—C'est tant pis, repartit le curé. Je suis bien reconnaissant à toute la paroisse de l'affection qu'elle m'a marquée dans cette circonstance; mais il ne faudrait pas que, pour des préférences de personnes, la religion en souffrît.

Oyant cela, tout en vaquant à ses affaires, la Fantille hochait la tête en signe de désapprobation.

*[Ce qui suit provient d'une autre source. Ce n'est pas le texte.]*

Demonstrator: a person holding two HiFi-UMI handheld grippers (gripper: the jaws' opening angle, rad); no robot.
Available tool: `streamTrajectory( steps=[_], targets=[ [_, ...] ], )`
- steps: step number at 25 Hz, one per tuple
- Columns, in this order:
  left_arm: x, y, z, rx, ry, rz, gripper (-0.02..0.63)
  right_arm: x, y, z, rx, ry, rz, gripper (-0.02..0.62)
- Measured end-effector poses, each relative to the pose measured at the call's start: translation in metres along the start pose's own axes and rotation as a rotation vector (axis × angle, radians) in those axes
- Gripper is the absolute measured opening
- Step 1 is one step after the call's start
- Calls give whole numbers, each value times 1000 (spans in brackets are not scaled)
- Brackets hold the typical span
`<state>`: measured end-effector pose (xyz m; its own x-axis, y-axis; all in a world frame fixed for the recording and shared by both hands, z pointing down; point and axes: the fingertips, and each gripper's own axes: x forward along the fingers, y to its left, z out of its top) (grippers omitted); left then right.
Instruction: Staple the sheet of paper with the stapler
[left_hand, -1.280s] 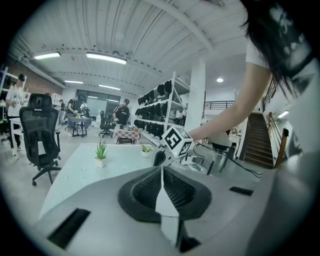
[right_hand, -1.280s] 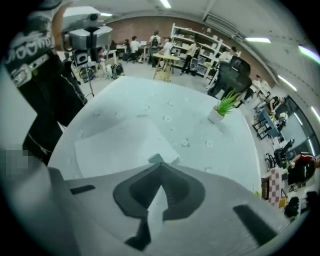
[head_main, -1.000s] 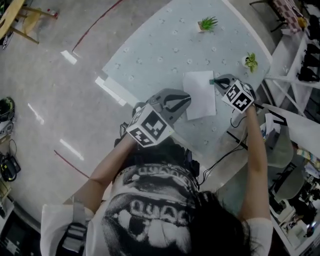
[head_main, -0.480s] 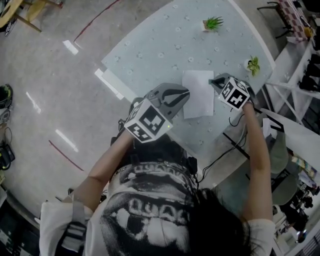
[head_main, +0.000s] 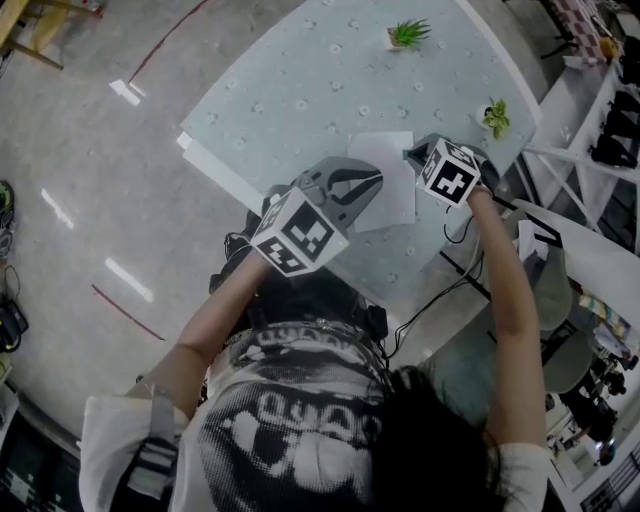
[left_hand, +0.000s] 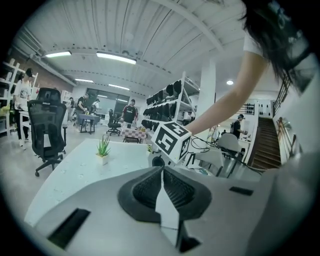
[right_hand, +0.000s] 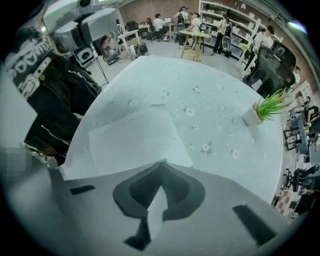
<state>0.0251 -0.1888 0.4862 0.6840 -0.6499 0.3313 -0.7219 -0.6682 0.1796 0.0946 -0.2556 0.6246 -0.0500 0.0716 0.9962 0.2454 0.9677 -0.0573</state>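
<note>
On the pale flowered surface (head_main: 300, 90), the sheet of paper (head_main: 385, 180) lies flat toward the near right side, between my two grippers. The right gripper (head_main: 413, 156) points steeply down at the sheet's right margin. Its fingers are narrow, pressed tip to tip, with nothing visible between them. Its own camera looks down across the paper (right_hand: 135, 135). The left gripper (head_main: 372, 184) hovers at the sheet's left edge, tilted slightly downward. Its fingers are likewise drawn together, and its view shows nothing caught in them. That view looks level across the surface at the right gripper's marker cube (left_hand: 172, 141). A small potted plant (head_main: 408, 33) stands at the far edge, and a second plant (head_main: 494, 115) stands by the right edge, both well apart from the paper. A dark cable (head_main: 440, 300) trails off the near right corner.
</note>
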Motion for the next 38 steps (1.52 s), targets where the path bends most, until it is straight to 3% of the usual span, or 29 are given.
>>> streamTrajectory(
  steps=[15,27,33,38],
  targets=[
    [3,11,12,-8,-31,0,12,-1,2,0,63,-19,6,3],
    [-10,14,8,2,-18,4,12,5,3,2,39,49,-7,0],
    [-24,29,2,-10,-8,45,12,6,1,2,84,9,-6,0],
    [-33,24,9,16,-6,16,12,2,5,-1,89,-6,-12,0]
  ],
)
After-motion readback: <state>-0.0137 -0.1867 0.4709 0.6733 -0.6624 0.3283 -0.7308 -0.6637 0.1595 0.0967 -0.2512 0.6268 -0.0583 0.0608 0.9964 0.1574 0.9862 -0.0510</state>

Le chevalier était bon convive et fit honneur à la poule au pot, à la farce dont elle était garnie, et à l'omelette qui la suivit. Il égaya un peu le repas en lâchant quelques-uns de ses dictons familiers. Ainsi, le curé, qui ne buvait pas de vin pur, lui ayant offert de l'eau par distraction ou habitude, avant de se servir lui-même, il le remercia ainsi:

—L'eau gâte moult le vin,

Une charrette le chemin,

Le carême le corps humain.

Ils restèrent longtemps à deviser à table. Le chevalier faisait tourner sa tabatière et prenait de fréquentes prises; le curé, son couteau à la main, traçait de vagues figures géométriques sur la nappe. Tous deux goûtaient les plaisirs de l'amitié à leur manière. Le chevalier, heureux du moment présent, n'oubliait pourtant pas ses griefs, et s'exprimait assez librement sur le compte de l'évêque qui avait frappé son ami et son curé; quant au successeur de celui-ci, il n'était pas bon à jeter aux chiens.

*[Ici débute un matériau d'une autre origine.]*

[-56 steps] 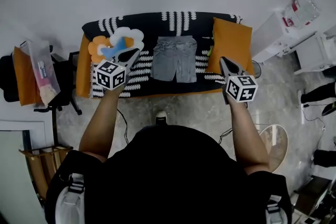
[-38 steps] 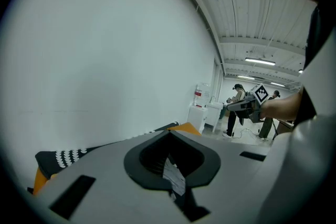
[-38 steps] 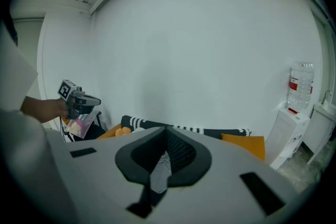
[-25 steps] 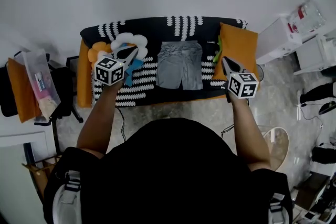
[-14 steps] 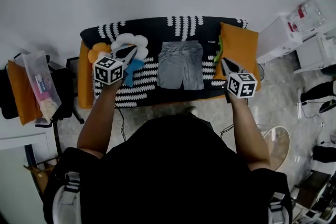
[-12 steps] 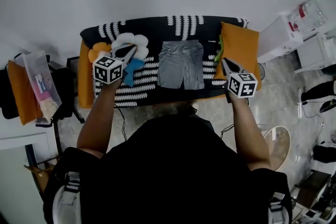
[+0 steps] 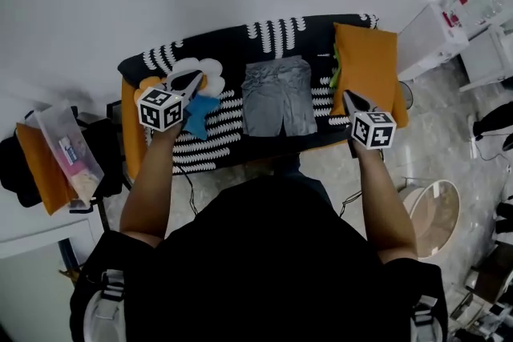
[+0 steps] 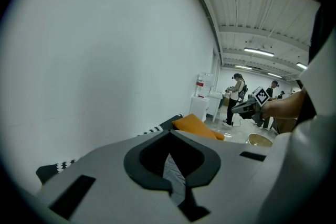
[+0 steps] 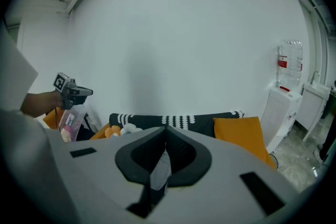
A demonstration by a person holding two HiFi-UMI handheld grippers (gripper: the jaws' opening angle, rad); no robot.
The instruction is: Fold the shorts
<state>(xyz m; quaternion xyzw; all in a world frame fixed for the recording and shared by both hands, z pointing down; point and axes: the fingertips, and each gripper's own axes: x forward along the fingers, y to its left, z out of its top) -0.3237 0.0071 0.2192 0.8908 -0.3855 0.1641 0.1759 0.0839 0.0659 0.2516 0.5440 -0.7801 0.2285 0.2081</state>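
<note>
1. Both forearms stretch forward from the person's body and are held well apart. Each hand grips its tool behind the marker cube.
2. The left tongs (image 7: 197, 76) point forward and slightly down, over the white flower-shaped cushion (image 7: 210, 68) and just beside the blue cloth (image 7: 200, 113). Their jaws are clenched together with nothing between them.
3. The right tongs (image 7: 347, 94) angle downward beside the near edge of the orange cushion (image 7: 365, 60). They are likewise clenched and empty.
4. The grey shorts (image 7: 276, 96) lie flat in the middle of the black-and-white patterned cover (image 7: 240, 44), between the two tools. Neither tool touches them. The waistband is toward the wall and the legs toward the person.
</note>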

Le curé Bonal, qui avait peut-être ressenti plus vivement le coup de cette séparation de tout ce qu'il affectionnait, avait pourtant plus de résignation, et tâchait, dans l'intérêt de la religion, d'apaiser le chevalier.

—Mon ami, disait-il, avant tout il faut connaître votre nouveau curé. Il n'y a pas huit jours qu'il est à Fanlac, vous l'avez vu deux fois: comment pouvez-vous l'apprécier? Vous dites qu'il a une mauvaise figure; mais il se peut qu'il soit un bon prêtre malgré cela! Vous savez, comme moi, qu'il ne faut pas juger les gens sur la mine: les apparences sont souvent trompeuses.